══ RAW DATA
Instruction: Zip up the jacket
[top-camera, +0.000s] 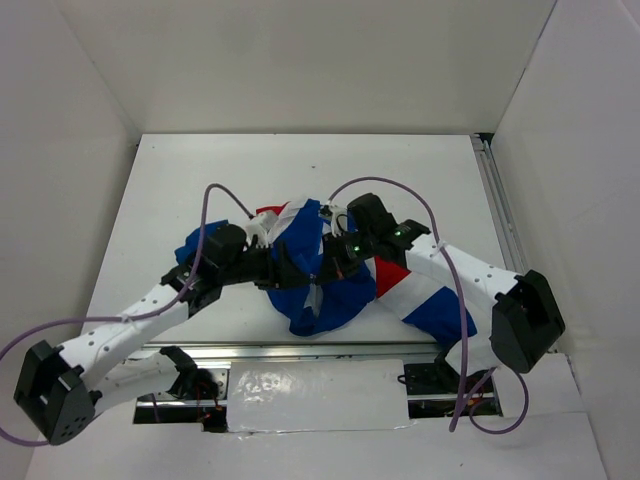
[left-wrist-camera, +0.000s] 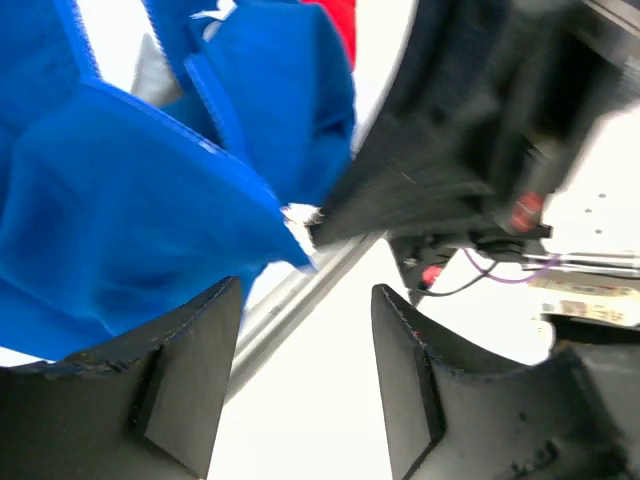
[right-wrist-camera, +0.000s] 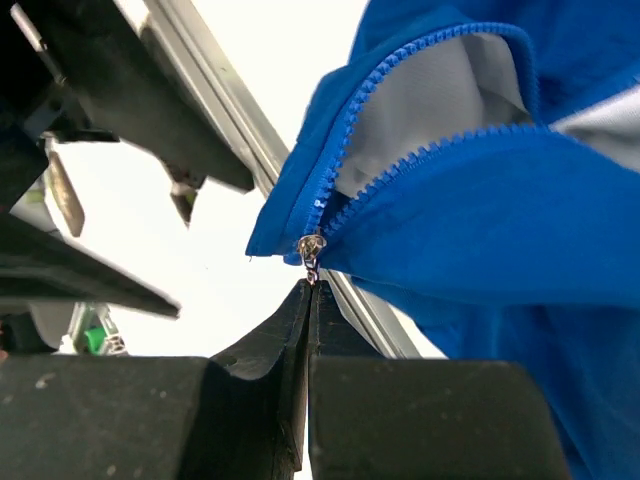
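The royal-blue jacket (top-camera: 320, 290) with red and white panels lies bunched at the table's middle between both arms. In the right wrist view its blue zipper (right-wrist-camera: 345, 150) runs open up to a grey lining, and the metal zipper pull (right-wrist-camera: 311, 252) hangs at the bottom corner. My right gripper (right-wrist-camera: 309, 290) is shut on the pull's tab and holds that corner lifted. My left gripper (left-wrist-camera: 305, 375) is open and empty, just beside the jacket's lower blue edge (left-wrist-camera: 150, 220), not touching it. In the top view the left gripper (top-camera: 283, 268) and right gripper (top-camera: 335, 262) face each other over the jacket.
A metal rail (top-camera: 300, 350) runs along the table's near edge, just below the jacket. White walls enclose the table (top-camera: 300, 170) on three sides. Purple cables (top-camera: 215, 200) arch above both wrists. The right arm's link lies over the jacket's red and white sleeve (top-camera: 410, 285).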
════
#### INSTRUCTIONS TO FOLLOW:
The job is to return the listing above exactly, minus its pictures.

#### SOLUTION TO THE EXERCISE:
Instruction: Zip up the jacket
[top-camera, +0.000s] 
[left-wrist-camera, +0.000s] 
[right-wrist-camera, +0.000s] 
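The royal-blue jacket (top-camera: 320, 290) with red and white panels lies bunched at the table's middle between both arms. In the right wrist view its blue zipper (right-wrist-camera: 345, 150) runs open up to a grey lining, and the metal zipper pull (right-wrist-camera: 311, 252) hangs at the bottom corner. My right gripper (right-wrist-camera: 309, 290) is shut on the pull's tab and holds that corner lifted. My left gripper (left-wrist-camera: 305, 375) is open and empty, just beside the jacket's lower blue edge (left-wrist-camera: 150, 220), not touching it. In the top view the left gripper (top-camera: 283, 268) and right gripper (top-camera: 335, 262) face each other over the jacket.
A metal rail (top-camera: 300, 350) runs along the table's near edge, just below the jacket. White walls enclose the table (top-camera: 300, 170) on three sides. Purple cables (top-camera: 215, 200) arch above both wrists. The right arm's link lies over the jacket's red and white sleeve (top-camera: 410, 285).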

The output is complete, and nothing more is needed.